When using the system 1 for generating elasticity image provided in accordance with the first embodiment of the present invention, the user may use the processing module 12 to trigger (by pushing a button or other ways) the transmission device 111 of the transmission-reception system 11 to transmit an ultrasound wave W1. In the first preferred embodiment of the present invention, the transmission device 111 is disposed adjacent to the surface of the organic medium 2 and is triggered to transmit the ultrasound wave W1 at a first time. The transmission device 111 transmits the ultrasound wave W1 (transmitted along longitudinal direction) to a first transmission location P1 in the organic medium 2 at the first time to generate a shear wave W2 (transmitted along latitudinal direction) in the organic medium 2. The shear wave W2 triggers a first displacement signal W3 (transmitted along longitudinal direction) to be generated at a first reception location P2 in the organic medium 2 at a second time.
The reception device 112 is disposed adjacent to the transmission device 111, and in fact, the reception device 112 is located on the above mentioned first reception location P2 (i.e. the reception device 112 and the first reception location P2 are located on the same vertical plane). Thus, the reception device 112 receives the first displacement signal W3 at the first reception location P2 at the second time and transmits a trigger signal S1 according to the first displacement signal W3.
It is noted that the transmission device 111 is disposed at the first transmission location P1, the reception device 112 is disposed at the first reception location P2, and there has a first location difference d1 between the first transmission location P1 and the first reception location P2. In addition, the shear wave W2 has a wavelength (not shown) defined as λ. The first location difference d1 should be smaller than the wavelength of the shear wave (d1<λ) in all the preferred embodiments of the present invention. To be more precise, the location difference between the location of the transmission device 111 and the location of the reception device 112 should be smaller than the wavelength of the shear wave, and the location difference is defined as the linear distance. In the preferred embodiment of the present invention, a two-dimensional plane is used for illustration.

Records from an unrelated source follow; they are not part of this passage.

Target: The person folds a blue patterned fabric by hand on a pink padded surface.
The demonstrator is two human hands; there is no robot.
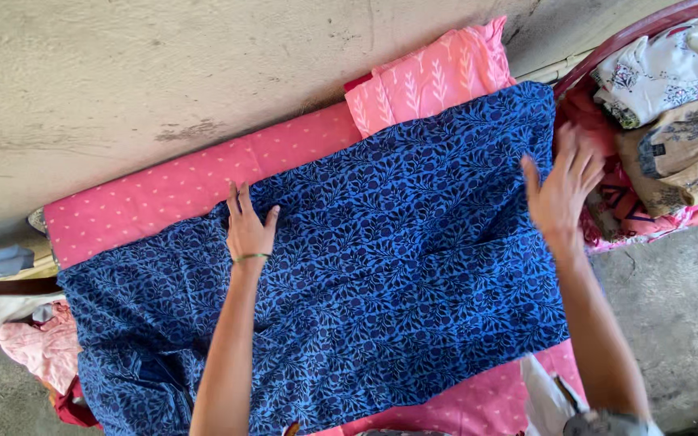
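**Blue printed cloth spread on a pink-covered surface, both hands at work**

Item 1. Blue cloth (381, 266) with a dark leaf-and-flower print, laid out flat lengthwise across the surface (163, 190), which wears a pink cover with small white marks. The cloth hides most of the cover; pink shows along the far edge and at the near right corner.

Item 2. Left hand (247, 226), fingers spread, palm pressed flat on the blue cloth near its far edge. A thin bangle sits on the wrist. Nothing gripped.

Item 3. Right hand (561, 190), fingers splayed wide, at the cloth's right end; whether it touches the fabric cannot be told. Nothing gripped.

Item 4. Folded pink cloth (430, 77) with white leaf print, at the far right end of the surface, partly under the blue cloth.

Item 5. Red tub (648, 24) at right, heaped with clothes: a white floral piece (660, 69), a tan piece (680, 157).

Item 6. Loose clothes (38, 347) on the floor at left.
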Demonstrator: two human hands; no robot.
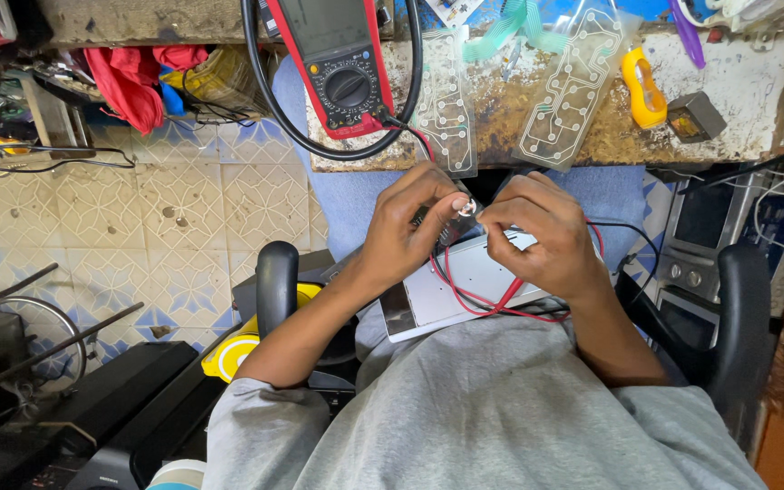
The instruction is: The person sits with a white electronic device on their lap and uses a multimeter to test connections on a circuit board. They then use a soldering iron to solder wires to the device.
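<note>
Seated at a cluttered tabletop (501, 127), you hold both hands together above your lap: your left hand (406, 231) and right hand (537, 236) meet at a small pale part (466, 208), pinched between the fingertips of both, each grip clenched on it just at 12 o'clock of the white panel (465, 286) resting on your thighs. Red and black test leads (492, 304) loop across that panel and run up toward the red multimeter (342, 63), which sits at the tabletop's near edge, at 11 o'clock from your hands. The risks, as judged from here: the small part looks easy to lose, and a slip of either pinch would likely send it down between your knees to the tiled floor (183, 209). The panel lies unsecured and tilted on your lap, so a shift of your legs could slide it off. A tug on the looped leads could drag the meter off the edge, and the clear membrane sheets (569, 86) overhanging that edge could follow.
</note>
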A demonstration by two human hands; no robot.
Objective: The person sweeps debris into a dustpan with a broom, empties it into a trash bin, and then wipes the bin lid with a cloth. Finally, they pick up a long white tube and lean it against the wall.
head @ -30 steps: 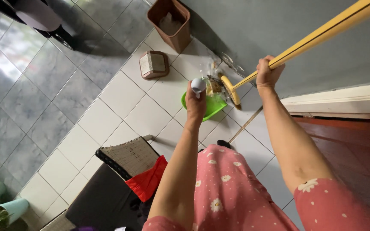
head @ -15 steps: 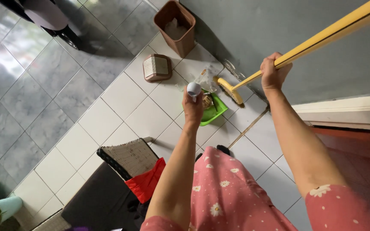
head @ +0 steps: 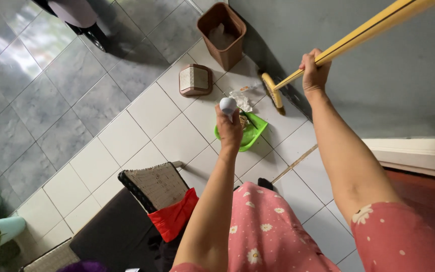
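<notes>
My left hand (head: pixel 229 128) grips the white-capped handle (head: pixel 227 105) of a green dustpan (head: pixel 254 132) that rests on the white floor tiles with scraps in it. My right hand (head: pixel 313 72) is closed around the long yellow handle (head: pixel 368 30) of a broom. The broom's head (head: pixel 272 89) sits on the floor by the grey wall, just beyond the dustpan. A crumpled clear wrapper (head: pixel 241 99) lies on the tile between the broom head and the dustpan's rim.
A brown waste bin (head: pixel 223 34) stands against the wall, its swing lid (head: pixel 195 80) lying on the floor beside it. A woven mat (head: pixel 153 185), red cloth (head: pixel 173 215) and dark box sit near my legs. Green pots (head: pixel 1 227) are at lower left. A door threshold (head: pixel 419 153) runs at right.
The broom head has drawn back from the dustpan toward the wall. The wrapper now lies on the tile outside the pan. My left hand still holds the dustpan handle.
</notes>
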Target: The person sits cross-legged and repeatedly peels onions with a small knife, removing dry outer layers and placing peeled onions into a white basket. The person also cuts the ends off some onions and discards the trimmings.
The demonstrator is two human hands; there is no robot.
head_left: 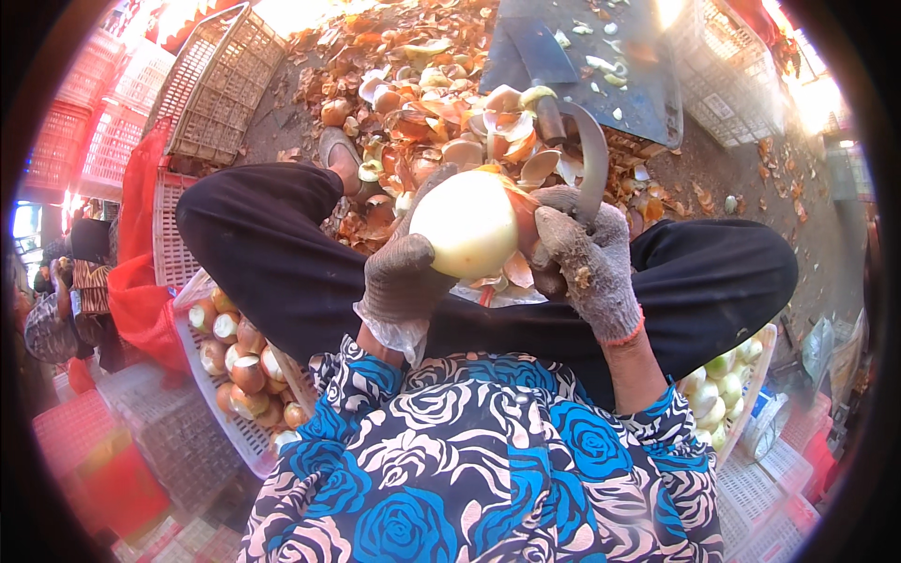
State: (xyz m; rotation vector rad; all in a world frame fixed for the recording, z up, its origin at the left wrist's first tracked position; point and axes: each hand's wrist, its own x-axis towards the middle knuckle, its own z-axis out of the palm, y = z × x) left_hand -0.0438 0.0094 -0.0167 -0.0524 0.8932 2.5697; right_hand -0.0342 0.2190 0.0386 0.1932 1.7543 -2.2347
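Observation:
A large, mostly peeled pale onion (466, 226) rests in my gloved left hand (402, 271), whose thumb presses its near side. My right hand (595, 264), in a grey knit glove, grips a curved knife (595, 158). The blade rises from the fist and hooks to the left above it; its handle is hidden by the glove. Brown-orange skin (519, 211) hangs off the onion's right side, between the two hands. Part of the right fingertips is hidden behind the peel and onion.
Onion skins (415, 141) heap on the ground ahead. A cleaver (540, 53) lies on a dark board (598, 91). At my left stands a crate (232, 429) of unpeeled onions; at my right, a crate (757, 373) of peeled ones. A person's bag-side figure (84, 302) appears far left.

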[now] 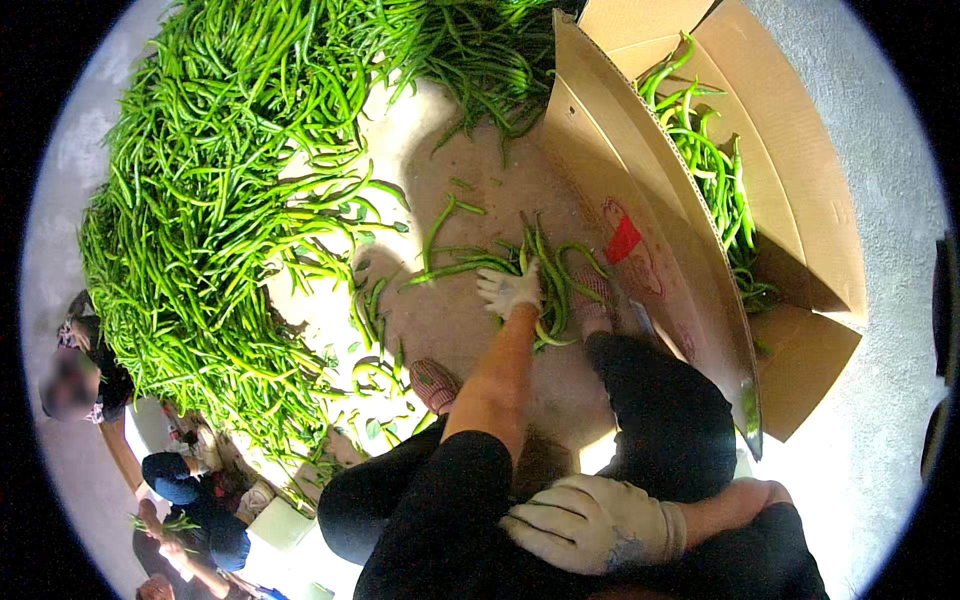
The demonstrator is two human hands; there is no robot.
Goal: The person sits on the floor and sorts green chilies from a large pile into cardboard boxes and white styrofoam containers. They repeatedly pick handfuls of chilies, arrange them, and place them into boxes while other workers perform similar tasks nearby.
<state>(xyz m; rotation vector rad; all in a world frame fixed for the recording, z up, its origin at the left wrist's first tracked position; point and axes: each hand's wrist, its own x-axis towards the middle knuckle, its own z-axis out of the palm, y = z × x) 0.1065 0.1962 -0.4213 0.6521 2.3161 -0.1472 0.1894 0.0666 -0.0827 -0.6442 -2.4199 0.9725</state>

After receiving the trigger signal S1, the processing module 12 calculates a first shear wave travelling time and a first location difference according to the first time and the second time, as well as the first transmission location P1 and the first reception location P2 respectively. Concretely speaking, the first shear wave travelling time is the difference between the second time and the first time, the first location difference is the linear distance calculated by subtracting the coordinate of the first transmission location P1 from the coordinate of the first reception location P2. Because the first reception location P2 and the first transmission location P1 are on the same horizontal plane, the calculated location difference would be the horizontal distance. After calculating the first shear wave travelling time and the first location difference d1, the processing module 12 can further compute the first shear wave travelling speed based on the first shear wave travelling time and the first location difference d1 by dividing the first location difference d1 by the first shear wave travelling time for example.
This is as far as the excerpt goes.